Kingsley spoke and the rising feeling snapped.

"Gravity suits," said Kingsley, almost bursting with excitement. "But even more than that! Suits that will let a man move about comfortably under any sort of conditions. Under any pressure, any gravity, in any kind of atmosphere."

"With these," Gary suggested, "we would be able to explore Jupiter."

"Sure," said Tommy, "that would be easy. Except for one little thing. Find a fuel that will take you there and take you out again."

"Hell," enthused Herb, "I bet the Engineers could tell us how to make that fuel. These boys are bell-ringers all around."

"If there is any way we can help you, anything you want, anything at all," declared the Engineer, "we would be so glad, so proud to help you."

"I bet you would at that," said Herb.

"Only a few of the denizens we called have arrived," said the Engineer. "More of them should have come. Others may be on their way. We are afraid…"

He must have decided not to say what was on his mind, for thought clicked off, broken in the middle of the sentence.

"Afraid?" asked Kingsley. "Afraid of what?"

"Funny," said Gary, almost to himself. "Funny they should be afraid of anything."

"Not afraid for ourselves," explained the Engineer. "Afraid that we may be forced to halt our work. Afraid of an interruption. Afraid someone will interfere."

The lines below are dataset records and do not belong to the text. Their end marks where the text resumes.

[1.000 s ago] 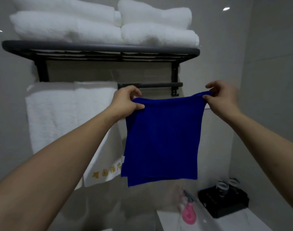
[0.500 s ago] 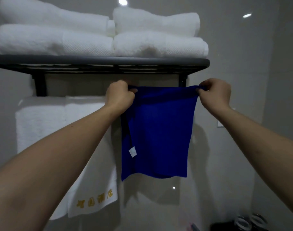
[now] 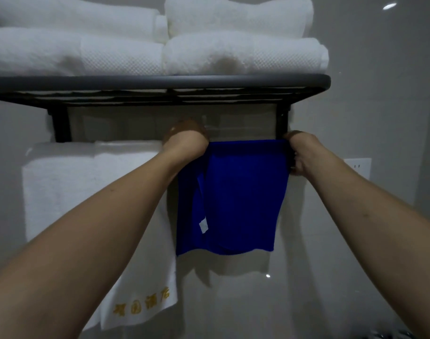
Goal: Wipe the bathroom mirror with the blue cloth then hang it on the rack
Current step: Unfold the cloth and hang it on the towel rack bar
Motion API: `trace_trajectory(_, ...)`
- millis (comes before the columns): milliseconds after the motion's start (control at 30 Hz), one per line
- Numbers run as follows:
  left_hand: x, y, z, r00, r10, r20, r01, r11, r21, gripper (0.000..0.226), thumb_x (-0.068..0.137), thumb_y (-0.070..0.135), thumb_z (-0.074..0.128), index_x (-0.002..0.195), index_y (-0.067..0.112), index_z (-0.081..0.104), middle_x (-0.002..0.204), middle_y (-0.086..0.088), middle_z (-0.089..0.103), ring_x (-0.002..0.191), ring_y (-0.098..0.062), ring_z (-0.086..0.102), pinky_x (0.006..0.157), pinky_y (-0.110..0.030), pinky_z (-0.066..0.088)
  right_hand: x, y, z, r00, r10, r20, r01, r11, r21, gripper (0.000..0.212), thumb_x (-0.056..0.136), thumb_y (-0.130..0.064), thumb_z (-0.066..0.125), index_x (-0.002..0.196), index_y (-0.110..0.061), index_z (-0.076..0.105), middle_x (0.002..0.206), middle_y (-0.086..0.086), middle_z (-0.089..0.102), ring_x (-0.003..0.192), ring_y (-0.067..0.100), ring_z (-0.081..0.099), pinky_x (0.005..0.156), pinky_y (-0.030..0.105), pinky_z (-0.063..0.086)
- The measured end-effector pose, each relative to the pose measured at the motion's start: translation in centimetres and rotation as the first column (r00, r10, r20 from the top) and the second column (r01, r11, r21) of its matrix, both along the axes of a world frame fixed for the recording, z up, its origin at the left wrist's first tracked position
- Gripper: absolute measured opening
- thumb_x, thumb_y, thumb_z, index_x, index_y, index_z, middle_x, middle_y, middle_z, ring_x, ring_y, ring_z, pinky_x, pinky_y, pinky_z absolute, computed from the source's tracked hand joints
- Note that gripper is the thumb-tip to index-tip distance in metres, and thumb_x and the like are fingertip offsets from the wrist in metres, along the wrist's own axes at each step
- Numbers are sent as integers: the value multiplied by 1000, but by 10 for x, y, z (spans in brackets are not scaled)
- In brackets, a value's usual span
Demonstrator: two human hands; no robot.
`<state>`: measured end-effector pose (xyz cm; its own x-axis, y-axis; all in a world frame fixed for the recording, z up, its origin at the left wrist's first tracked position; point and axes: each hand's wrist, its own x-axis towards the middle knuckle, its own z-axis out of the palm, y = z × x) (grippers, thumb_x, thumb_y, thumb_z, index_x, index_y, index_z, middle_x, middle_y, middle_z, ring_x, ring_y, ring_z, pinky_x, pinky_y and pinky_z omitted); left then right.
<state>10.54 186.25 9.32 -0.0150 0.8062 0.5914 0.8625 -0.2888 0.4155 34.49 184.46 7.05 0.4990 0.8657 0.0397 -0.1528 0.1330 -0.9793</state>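
grey wall (image 3: pixel 356 241), blue cloth (image 3: pixel 238 192) now draped over rack (image 3: pixel 160 81)

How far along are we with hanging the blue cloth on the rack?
Nearly done. The blue microfibre cloth already drapes over the lower bar of the black metal towel rack, beside the white hanging towel. The left hand and right hand grip its top corners. Left: let go. The mirror is out of view, so I can't confirm wiping.
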Motion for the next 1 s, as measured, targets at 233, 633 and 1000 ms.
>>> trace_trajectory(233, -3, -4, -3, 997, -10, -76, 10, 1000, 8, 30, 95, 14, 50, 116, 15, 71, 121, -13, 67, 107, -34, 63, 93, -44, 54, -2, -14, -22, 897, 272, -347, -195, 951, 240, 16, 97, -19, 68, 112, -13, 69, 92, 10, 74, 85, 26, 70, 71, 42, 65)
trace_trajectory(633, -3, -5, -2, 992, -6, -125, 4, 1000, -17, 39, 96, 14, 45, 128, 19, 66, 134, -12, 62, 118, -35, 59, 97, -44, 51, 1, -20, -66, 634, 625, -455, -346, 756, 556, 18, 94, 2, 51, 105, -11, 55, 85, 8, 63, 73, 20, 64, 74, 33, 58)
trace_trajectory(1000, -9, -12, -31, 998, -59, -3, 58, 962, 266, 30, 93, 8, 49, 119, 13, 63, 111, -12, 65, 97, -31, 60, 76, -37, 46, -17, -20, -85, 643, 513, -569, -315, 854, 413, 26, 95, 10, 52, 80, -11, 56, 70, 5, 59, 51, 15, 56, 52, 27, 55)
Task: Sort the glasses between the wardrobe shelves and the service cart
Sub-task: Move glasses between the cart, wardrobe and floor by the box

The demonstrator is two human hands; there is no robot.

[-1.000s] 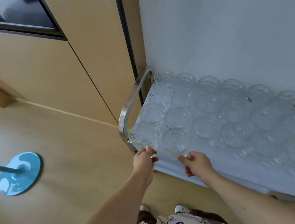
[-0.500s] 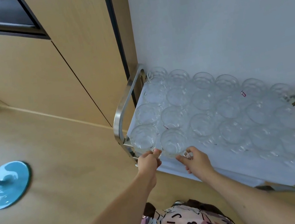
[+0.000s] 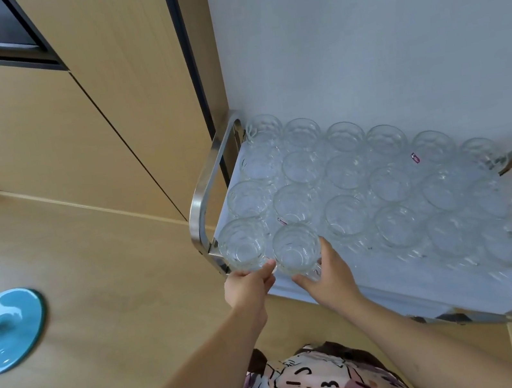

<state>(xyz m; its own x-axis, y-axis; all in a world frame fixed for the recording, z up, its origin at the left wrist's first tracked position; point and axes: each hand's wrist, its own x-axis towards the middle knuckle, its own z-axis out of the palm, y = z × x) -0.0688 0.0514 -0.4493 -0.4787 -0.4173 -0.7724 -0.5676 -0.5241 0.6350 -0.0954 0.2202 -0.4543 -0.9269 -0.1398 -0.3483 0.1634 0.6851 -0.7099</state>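
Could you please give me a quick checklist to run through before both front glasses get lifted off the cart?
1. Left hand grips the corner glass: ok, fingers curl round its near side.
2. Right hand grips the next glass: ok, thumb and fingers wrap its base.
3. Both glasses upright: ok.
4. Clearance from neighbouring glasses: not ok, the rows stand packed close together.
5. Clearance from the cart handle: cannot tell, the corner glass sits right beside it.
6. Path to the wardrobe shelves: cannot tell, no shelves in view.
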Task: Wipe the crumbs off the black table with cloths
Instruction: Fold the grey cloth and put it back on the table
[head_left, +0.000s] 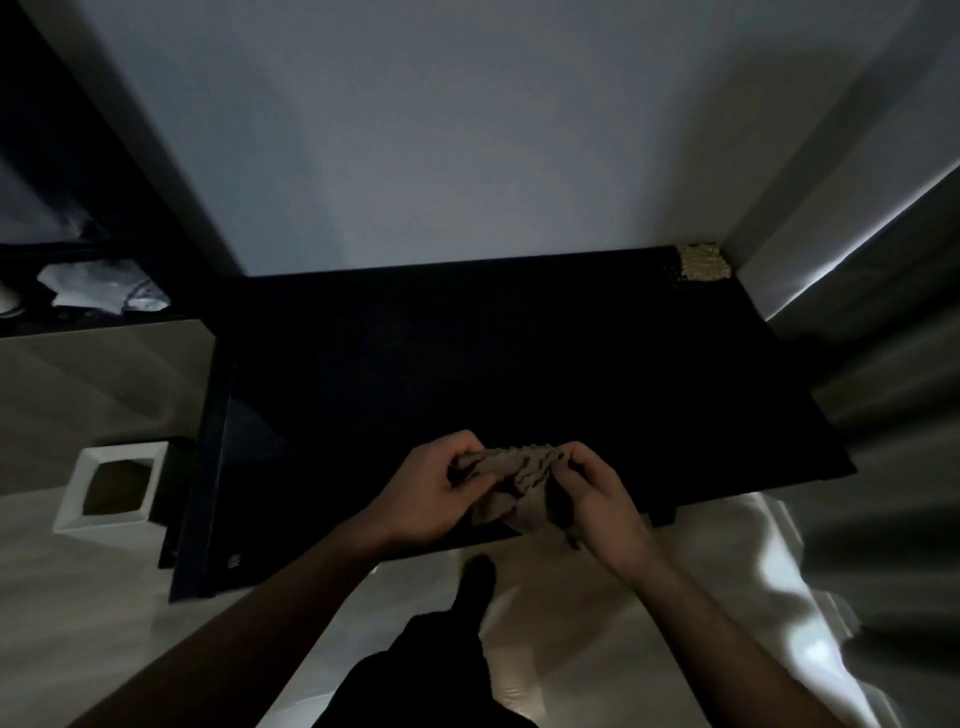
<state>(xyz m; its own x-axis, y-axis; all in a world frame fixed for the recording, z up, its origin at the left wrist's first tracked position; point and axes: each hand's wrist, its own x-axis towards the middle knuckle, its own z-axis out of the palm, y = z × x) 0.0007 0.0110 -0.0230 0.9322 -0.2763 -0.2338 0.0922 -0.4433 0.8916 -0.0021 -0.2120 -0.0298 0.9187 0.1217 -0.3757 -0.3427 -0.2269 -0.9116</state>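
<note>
The black table (467, 364) fills the middle of the dim view, against a pale wall. Over its near edge I hold a crumpled beige cloth (511, 475) between both hands. My left hand (428, 493) grips the cloth's left end and my right hand (597, 499) grips its right end, fingers closed on the fabric. The cloth hangs a little below my hands. A second light textured cloth (701, 264) lies on the table's far right corner. No crumbs can be made out on the dark surface.
A white square bin (111, 486) stands on the floor left of the table. A dark shelf with white crumpled items (104, 291) is at the far left. Grey curtains (883, 364) hang on the right. My dark-clothed leg and foot (475, 587) stand below the table's near edge.
</note>
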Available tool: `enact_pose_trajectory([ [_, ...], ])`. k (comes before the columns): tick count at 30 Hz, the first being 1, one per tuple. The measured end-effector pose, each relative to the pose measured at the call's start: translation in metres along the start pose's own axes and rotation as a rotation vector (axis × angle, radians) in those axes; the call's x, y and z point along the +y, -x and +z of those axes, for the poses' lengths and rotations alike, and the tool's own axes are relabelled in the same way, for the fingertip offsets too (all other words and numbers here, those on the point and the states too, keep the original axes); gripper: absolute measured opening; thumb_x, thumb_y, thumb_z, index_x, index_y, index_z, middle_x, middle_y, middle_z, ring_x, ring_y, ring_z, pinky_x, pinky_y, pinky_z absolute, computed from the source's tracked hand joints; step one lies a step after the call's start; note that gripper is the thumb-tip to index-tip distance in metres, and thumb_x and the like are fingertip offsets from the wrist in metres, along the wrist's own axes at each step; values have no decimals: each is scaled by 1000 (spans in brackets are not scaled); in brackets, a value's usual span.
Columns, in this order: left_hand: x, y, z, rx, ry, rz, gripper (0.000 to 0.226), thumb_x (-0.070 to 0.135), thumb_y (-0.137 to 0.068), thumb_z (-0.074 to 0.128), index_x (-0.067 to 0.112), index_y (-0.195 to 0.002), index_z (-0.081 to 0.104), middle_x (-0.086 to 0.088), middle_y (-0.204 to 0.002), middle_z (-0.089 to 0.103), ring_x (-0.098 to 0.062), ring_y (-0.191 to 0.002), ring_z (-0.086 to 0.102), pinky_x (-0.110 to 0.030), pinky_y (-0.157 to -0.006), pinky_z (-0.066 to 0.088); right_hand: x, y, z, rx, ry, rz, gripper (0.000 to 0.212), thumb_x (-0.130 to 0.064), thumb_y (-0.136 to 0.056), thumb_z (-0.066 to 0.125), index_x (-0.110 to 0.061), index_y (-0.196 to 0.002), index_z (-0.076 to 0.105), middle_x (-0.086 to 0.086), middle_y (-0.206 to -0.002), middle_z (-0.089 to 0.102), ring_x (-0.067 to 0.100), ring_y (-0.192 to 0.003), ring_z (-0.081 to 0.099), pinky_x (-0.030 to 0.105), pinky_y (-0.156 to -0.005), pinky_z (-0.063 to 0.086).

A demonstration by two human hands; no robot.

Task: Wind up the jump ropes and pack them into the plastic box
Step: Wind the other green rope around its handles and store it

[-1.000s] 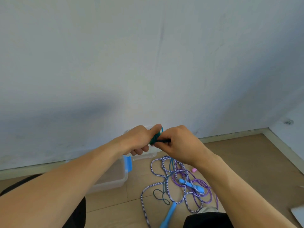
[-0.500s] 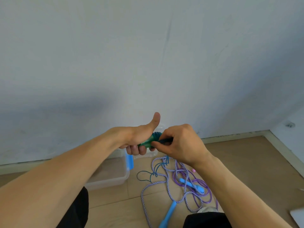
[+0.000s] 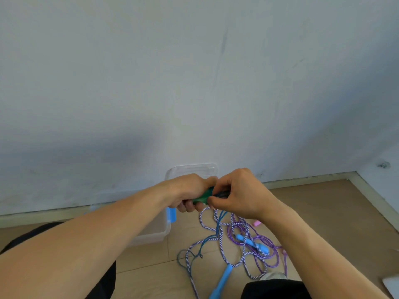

"But who would interfere?" asked Caroline. "Who could possibly interfere in a thing like this? The danger is a common one. All things within the universe should unite to try to fight it."

"What you say is right," declared the Engineer. "So right that it seems impossible any could think otherwise. But there are some who do. A race so blinded by ambition and by hatred that they see in this approaching Catastrophe an opportunity to wipe us out, to destroy the Engineers."

The Earthlings stood stock-still, shocked.

"Now, wait a second," said Gary slowly. "Let us understand this. You mean to say that you have enemies who would die themselves just for the satisfaction of knowing that you were destroyed, too?"

"Not exactly," said the Engineer. "Many of them would be destroyed, but a select few would survive. They would go back to the point where the universe must start again, back to the point where space and time would once more begin expanding. And, starting there, they would take over the new universe. They would shape it to fit their needs. They would control it. They would have complete dominion over it."

"But," cried Gary, "that is mad! Utterly mad. Sacrificing a present people, throwing away an entire universe for a future possibility."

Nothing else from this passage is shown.